By Patricia M. Annino, JD, LL.M.
It is very hard to hold the line in a world that is constantly upping the ante, in which there is ever-growing pressure to be constantly improving, upgrading, keeping up with the Joneses, being in tip top physical shape, raising smart children, and surpassing your peers.
Your children feel this overwhelming pressure too.
They know how important it is that they excel academically, athletically and socially to get in the right schools and achieve success. Barry Schwartz of Swarthmore College points to mounting evidence that shows children of affluent families are becoming "increasingly troubled, reckless and self-destructive."
Likewise, Professor Suniya Luther of Arizona State University notes that children growing up in wealthier households are more likely to suffer from anxiety and depression. Both experts say that there are comparable levels of delinquency for lower and upper income families, the difference being that in wealthier families, children steal from their parents and peers.
In a piece for Atlantic Monthly, Hanna Roisin writes that one reason for this is the great amount of pressure they feel from their parents, teachers and even themselves. When they don't meet the high expectations set for them, they often feel inadequate and alone.

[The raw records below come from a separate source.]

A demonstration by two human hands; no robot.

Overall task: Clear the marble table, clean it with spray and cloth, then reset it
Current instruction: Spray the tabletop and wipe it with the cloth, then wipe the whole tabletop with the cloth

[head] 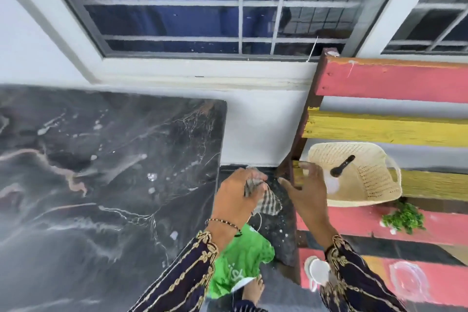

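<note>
Most seems done: the marble desk looks cleared and streaked wet, left fingers grip the checked cloth just off its right edge, right fingers spread open near the basket, so resetting remains.

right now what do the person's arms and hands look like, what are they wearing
Both arms are in long dark navy sleeves, the left sleeve and the right sleeve, trimmed with curling gold embroidery that is thickest at the cuffs. A thin beaded bracelet circles the wrist of the left hand. The right hand is ungloved, and no bracelet or ring shows on it.
</note>
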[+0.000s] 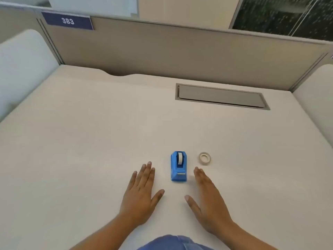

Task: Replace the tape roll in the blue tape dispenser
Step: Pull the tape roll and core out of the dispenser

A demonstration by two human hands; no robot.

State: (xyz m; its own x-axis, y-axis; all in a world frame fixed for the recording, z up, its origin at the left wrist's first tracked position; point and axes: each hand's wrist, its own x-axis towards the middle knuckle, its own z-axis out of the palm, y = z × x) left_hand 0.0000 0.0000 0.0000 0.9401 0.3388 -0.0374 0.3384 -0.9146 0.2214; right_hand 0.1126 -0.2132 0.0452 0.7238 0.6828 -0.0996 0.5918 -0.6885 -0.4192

What can you do about this?
Start with self-evaluation. Examine what your core family values are and whether you are instilling them in your children effectively. Are they learning hard work, persistence and compassion? The values you impart affect the way your children perceive and deal with the demands of life. If you are presenting a lifestyle in which material consumption and luxury goods are a priority, your children will imitate this. What they see and hear at home becomes their example, so make sure that your family values are prioritized and practiced by yourself first.
You might also want to ask yourself whether you spend enough quality time with them by evaluating how often you have dinner together or go on family trips, as well as the quality of conversations you have with them. Keeping tabs on what they are going through will help you recognize warning signs that your child is feeling too much pressure.
Also, it will give you a chance to discuss what your expectations are, what happens if they don't meet them, and how they feel about them.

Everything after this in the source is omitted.